Twisted Winter Page 8
After my abduction the days lengthened into weeks, the weeks cast a long shadow into months and I began to fear that years might pass in that unchanging empty land. The Fates themselves had ruled that anyone who ate or drank in the underworld must remain there forever. When the minions of the deadlands brought me their delicacies I pressed my lips shut and shook my head.
Then the lord of the underworld brought me a pomegranate, my favourite fruit. A familiar taste and scent and touch, a little round world of my own.
What power these little globes hold. A woman eats a fruit and the world changes. Was it greed or did a serpent tempt her? One bite of the fruit, four seeds, and she is complicit in her own disaster.
When it was revealed that I had eaten those four pomegranate seeds, Zeus determined that I must spend a quarter of the year underground in payment. From then on I would not belong to myself but to my story: daughter of summer, bride of winter, a shuttle on the loom of fate.
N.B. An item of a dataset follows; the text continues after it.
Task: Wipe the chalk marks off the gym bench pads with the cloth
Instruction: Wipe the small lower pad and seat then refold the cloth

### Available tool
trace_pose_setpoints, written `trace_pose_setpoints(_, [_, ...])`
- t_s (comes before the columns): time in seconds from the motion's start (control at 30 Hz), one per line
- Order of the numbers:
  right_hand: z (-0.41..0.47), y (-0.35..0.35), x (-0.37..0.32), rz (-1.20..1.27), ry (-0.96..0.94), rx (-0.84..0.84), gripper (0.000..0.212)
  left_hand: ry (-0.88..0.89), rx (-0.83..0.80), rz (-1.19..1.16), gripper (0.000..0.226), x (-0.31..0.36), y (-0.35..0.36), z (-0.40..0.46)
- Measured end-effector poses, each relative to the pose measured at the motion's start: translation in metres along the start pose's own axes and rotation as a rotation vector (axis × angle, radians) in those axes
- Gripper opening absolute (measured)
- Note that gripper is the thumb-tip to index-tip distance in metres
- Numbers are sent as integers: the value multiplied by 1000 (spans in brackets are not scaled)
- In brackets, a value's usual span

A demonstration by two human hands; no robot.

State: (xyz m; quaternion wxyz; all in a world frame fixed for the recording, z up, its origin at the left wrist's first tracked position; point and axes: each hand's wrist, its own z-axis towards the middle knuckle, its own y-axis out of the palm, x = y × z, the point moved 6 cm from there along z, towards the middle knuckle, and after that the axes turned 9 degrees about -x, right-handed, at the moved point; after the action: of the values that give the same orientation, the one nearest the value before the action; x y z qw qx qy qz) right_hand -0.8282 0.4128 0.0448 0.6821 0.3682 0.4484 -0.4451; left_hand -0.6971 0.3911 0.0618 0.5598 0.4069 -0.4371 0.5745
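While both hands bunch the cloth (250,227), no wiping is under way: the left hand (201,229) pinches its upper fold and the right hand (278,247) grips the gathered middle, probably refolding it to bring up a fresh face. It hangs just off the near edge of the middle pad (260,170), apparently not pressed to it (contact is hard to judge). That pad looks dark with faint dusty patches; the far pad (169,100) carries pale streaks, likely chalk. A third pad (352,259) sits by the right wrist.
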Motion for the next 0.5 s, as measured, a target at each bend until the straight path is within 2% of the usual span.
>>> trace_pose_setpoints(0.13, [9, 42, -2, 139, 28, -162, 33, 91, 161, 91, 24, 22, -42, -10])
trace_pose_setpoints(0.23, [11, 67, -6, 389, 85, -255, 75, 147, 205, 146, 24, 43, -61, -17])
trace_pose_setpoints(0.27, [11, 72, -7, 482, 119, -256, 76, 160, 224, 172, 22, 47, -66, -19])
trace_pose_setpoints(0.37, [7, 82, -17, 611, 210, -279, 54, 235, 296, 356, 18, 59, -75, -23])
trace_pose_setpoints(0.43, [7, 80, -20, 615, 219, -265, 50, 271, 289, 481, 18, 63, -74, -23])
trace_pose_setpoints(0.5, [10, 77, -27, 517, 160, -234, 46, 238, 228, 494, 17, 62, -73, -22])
My white teeth bite into the sweet flesh. What harm can come to me now? I could strip the orchard bare and gorge myself sick on pomegranates if I wished. I spit the seeds on to the cold earth.
I enter the Hall of Hades. It is majestic, overpowering, threatening. The hosts of hell draw back from the red ribbon of my pathway, sheathing their claws and fangs and mandibles, folding their wings and closing their carapaces, their seething snakes and barking dogs quieting as I walk among them.
I draw my hands through my hair and away fall the flowers, the dead leaves, ice crystals, spiderwebs, bone dust and pomegranate blossom. My summer gold hair cloaks me, my skin glows honey sweet in the halls of bleached bone, my eyes are the blue of a clear and endless sky.
The wine velvet carpet is soft beneath my feet as I approach the throne. Cerberus pads past me to lie down at his master’s feet. The host does not dance or sing or cry out but they are celebrating their own rituals in their own fashion.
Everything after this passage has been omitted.